第3章 恋のキューピッドはノート様!?【狛枝凪斗】
「どうしたの?さん。……あっ!そういえばコテージを汚したままだったね!待ってて、すぐ掃除するから!」
「あ、大丈夫だよ!自分で掃除するから!」
「でも……」
「そ、そんな事より、やっぱり拭くよ!」
「え……」
どうしようと悩んだけど、その悩みも先程の狛枝くんの表情を見て吹き飛んだ。
(あんな顔をさせたかった訳じゃない)
「ほ、本当にいいの……?」
「うん」
「無理してない……?」
「うん、してないよ」
しきりに確認してくる狛枝くんに笑顔で頷き返していくと、おずおすといった様子でタオルを渡してきた。
「えっと、お願いします」
「ふふっ、何で敬語なの?」
「ご、ごめん……!」
「別に怒ってないよ。……はい、それじゃあ座って」
「う、うん」
タオルを受け取り、先程と同じ所に座るよう促せば、またおずおすといった様子で座る狛枝くん。その様子が何ともおかしく、小さく笑いながらも彼の頭を拭いていく。今度は先程よりも丁寧に。
(それにしても……)
絶対挙動不審になると思ったけど、そんな事はなかった。むしろその逆で、とても心が凪いでいる。心臓の音も、もう忙しくない。
(さっきの狛枝くんが、普段より幼く見えたからかな)
こんな事言ったら流石の狛枝くんも怒りそうだ、と思いながら拭いていく私は気付かなかった。

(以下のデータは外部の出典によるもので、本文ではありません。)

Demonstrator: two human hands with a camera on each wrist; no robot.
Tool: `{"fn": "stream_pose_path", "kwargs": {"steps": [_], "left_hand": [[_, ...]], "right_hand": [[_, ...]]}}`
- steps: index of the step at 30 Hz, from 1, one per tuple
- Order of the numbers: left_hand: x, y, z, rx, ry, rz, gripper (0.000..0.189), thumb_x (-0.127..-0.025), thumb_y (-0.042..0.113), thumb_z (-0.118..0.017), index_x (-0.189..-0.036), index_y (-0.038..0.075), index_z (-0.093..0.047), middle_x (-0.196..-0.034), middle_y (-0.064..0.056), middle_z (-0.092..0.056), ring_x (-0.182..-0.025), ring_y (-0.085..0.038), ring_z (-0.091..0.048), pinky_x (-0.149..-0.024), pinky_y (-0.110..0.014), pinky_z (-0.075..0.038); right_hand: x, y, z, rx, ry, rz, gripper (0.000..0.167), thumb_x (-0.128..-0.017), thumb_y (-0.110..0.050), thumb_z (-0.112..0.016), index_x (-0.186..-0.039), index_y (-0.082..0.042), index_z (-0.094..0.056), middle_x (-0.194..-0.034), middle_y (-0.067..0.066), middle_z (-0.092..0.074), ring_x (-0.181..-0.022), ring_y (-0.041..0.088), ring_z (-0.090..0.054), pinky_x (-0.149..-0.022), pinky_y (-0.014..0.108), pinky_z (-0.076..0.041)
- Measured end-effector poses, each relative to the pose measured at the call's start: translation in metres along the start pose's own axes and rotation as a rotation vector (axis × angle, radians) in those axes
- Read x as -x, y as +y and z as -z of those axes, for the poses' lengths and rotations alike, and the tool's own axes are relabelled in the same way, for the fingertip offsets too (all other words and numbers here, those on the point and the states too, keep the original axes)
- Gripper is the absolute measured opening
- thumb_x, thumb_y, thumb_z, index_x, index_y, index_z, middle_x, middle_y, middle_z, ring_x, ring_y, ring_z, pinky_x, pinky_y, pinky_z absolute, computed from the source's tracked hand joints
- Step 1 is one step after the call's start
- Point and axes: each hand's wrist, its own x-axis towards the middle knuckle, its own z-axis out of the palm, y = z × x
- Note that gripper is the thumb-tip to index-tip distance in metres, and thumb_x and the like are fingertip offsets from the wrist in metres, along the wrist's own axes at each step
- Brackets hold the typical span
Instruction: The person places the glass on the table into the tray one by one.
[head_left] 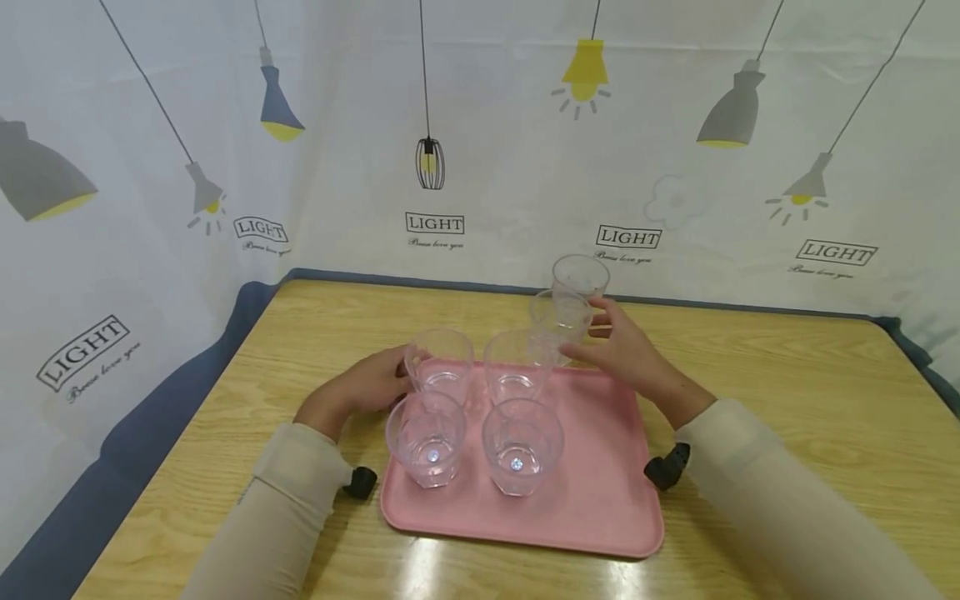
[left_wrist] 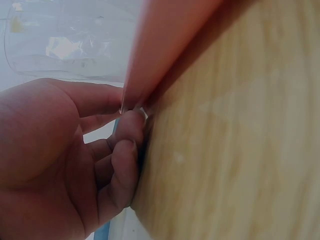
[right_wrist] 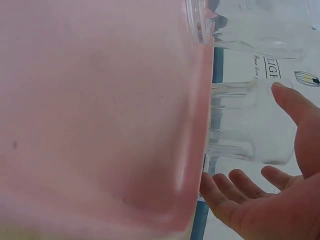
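My left hand point(head_left: 378, 379) is at the left edge of a pink tray point(head_left: 592, 467). In the left wrist view its thumb and curled fingers point(left_wrist: 127, 165) pinch the tray rim point(left_wrist: 160, 40). Several clear plastic cups stand upright on the tray in two rows, among them a front left cup point(head_left: 427, 437) and a front right cup point(head_left: 522, 446). Behind the tray, my right hand point(head_left: 626, 346) reaches around a clear cup point(right_wrist: 255, 122), thumb and fingers spread apart. Whether it touches that cup I cannot tell. Another clear cup point(head_left: 581, 275) stands farther back.
The wooden table point(head_left: 780, 400) extends on both sides of the tray. A white curtain point(head_left: 510, 108) printed with lamps hangs along the table's back and left. Cups crowd the tray's left half.
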Motion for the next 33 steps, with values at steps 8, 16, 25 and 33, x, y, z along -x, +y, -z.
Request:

タオルの下で頰を赤く染め上げ、嬉しそうに笑っている狛枝くんに。
頭を拭いている内に、どうやら服やズボンはこの南国の暑さで乾いたようで、そのまま狛枝くんと一緒にコテージを掃除した。最初は断ったけど、「拭いてくれたお礼……というか、そもそも汚したのはボクだしね」と言った彼に根負けして。
そして掃除が終わり、狛枝くんはこれからどうするんだろう、と思った時、彼が思い出したように口を開いた。
「そういえば、結局さんは何で正座してたの?」
「え?」
「正座しながら何か見てたよね?……あれ?違った?」
「…………あっ!?」
何の事だろう?と思ったけど、思い出した。
狛枝くんが来るまで、ウサウサヤシーンで当たった"KISSノート"を見ていた事を。